Liquidity - Mutual funds provide their investors the ability to buy and sell shares whenever they want or need to. This can prove to be a real advantage in times when optimal buying or selling conditions exist in the marketplace.

Reinvested Earnings - Exponential portfolio gains can occur when earnings (realized gains and dividends) are reinvested into new positions. Mutual funds make it easy to reinvest your earnings, many ask you if you would like to reinvest earnings when opening a new account or position.

Disadvantages of Mutual Funds

Fees and Expenses - The advantages of mutual funds, such as professional management, come with a price. Funds with low management requirements like index matching funds have lower fees and expenses, whereas niche funds will require higher maintenance and will come with a higher cost.

Not Insured - Unlike savings accounts, investments in money markets and certificates of deposits, the capital you place in a mutual fund will not be insured by the FDIC against loss. The value of your mutual fund will rise and fall alongside the stock market and losses can be sustained in the short and long-run.

Below Average Performance - Unfortunately most mutual funds underperform common market indices such as the S&P 500 and Dow 30. In light of this fact, its sometimes better just to invest in a variety of different index matching ETFs.

Limited Investing Strategies - Mutual fund managers are limited in the types of investments that they can make, this often limits their ability to take advantage of strategic opportunities such as buying options and shorting stocks. This is one of the main differences between mutual and hedge funds.

Investing in mutual funds comes with a few advantages and disadvantages. However in most circumstances (and financial plans) the pros completely outweigh the cons.

An Introduction to Mutual Funds

Mutual funds are one of the most popular investment vehicles around the world.
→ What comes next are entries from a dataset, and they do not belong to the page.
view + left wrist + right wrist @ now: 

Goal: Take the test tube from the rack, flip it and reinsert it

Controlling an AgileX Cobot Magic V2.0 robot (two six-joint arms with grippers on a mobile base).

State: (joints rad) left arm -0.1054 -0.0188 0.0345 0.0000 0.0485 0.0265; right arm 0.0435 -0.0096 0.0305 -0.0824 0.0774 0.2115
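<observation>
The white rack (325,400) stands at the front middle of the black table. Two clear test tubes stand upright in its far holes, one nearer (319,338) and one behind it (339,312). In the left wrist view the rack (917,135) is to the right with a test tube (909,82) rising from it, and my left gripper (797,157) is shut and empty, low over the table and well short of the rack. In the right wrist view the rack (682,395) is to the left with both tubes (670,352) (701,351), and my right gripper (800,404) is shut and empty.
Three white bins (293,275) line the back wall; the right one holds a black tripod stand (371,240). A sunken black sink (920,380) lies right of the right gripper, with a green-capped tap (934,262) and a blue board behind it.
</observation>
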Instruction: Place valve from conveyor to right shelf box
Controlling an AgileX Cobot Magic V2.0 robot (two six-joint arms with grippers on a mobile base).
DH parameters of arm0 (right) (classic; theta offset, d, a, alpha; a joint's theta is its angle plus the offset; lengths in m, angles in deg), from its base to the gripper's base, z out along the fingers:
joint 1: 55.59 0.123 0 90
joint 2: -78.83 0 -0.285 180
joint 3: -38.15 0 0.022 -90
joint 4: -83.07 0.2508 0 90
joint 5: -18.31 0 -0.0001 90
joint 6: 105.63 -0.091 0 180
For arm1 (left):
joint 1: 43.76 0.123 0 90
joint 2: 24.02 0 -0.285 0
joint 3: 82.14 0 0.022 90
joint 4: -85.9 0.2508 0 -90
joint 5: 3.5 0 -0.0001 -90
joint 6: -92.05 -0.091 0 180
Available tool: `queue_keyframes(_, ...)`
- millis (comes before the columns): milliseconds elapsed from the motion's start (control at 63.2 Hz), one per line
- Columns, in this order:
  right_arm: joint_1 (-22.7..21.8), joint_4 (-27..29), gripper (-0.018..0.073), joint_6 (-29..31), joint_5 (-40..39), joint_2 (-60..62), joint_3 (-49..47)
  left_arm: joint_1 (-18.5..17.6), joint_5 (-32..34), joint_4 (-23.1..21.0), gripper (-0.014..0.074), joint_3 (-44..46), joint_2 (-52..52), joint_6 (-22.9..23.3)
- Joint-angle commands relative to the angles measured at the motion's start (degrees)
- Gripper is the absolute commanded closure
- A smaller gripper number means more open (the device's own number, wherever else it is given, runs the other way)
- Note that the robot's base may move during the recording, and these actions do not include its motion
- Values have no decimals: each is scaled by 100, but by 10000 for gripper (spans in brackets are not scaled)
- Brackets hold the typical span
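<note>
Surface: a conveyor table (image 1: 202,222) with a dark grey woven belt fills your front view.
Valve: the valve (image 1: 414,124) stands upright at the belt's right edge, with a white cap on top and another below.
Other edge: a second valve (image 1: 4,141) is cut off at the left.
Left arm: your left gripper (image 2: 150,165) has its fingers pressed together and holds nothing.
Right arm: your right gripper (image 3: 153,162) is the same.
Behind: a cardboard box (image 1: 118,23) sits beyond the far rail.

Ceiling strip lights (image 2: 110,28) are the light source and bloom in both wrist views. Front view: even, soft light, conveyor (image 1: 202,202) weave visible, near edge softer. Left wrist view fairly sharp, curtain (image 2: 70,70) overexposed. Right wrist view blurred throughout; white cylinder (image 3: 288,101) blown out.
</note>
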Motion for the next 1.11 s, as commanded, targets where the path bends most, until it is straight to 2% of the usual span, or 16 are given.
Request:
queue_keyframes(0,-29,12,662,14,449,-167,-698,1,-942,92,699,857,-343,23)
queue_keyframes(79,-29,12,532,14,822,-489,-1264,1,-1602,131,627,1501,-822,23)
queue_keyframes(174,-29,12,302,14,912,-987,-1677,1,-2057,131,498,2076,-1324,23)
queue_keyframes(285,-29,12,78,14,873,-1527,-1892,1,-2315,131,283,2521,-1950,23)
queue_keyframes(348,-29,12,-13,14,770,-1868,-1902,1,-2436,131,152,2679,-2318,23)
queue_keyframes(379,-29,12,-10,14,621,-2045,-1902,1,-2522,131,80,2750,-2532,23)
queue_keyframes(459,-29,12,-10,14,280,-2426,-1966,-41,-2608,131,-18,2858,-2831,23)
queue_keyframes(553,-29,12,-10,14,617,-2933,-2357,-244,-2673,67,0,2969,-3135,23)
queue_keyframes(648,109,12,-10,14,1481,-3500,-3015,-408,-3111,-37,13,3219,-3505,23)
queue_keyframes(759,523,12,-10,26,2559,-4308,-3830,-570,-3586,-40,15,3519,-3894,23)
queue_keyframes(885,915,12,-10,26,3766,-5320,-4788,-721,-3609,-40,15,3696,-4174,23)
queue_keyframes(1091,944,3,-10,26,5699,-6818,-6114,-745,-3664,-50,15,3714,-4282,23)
This is due to ease and convenience of contributing to mutual fund accounts, their broad diversification and reinvested earnings. Allocating a portion of capital to mutual funds is a great idea for beginners and seasoned investors alike.

Mutual Fund Management

Simply stated, a mutual fund is professionally managed portfolio of stocks and or bonds. Mutual fund managers pool all of the capital received from investors and invests it on their behalf. In exchange for the capital mutual fund investors receives shares of the mutual fund.

Mutual funds offer access to the expertise of professional investment managers without the high price tag of hedge funds and other investment managers. Mutual fund managers are usually supported by a team of investment analysts who help research stocks and determine which holdings to buy and sell.

A Few Types of Mutual Funds

There are probably more than a thousand mutual funds available to investors. However, most of these funds can be categorized in a few different themes. When mixed and matched, these themes can provide excellent diversification across stocks, sectors and asset classes.

Mutual fund portfolios can be constructed with value, growth or income as an objective. Funds can also be built using international stocks, domestic equities or a combination of both. Some funds also tailor to smaller niches, like green energy investments or rare earth minerals.

Fees and Expenses of Mutual Funds

Some mutual funds charge a front-end load or back-end load. Mutual fund loads are sales charges that can be compared to a commission. It’s commonly assumed that load mutual funds are not a good investment and that no load funds are superior. As an investor you should consider funds that provide great returns year in and year out regardless of the fee structure.

Mutual funds can also charge it’s investors a management fee. Management fees are reflected in the value of each share of the fund, thus you will never receive a bill for a management fee. Management fees cover the operating expenses of the portfolio management company and individual fund.

Mutual funds provide great opportunities for both beginners and seasoned investors. Like investing in stocks and bonds, its a good idea to do your research before investing in a mutual fund.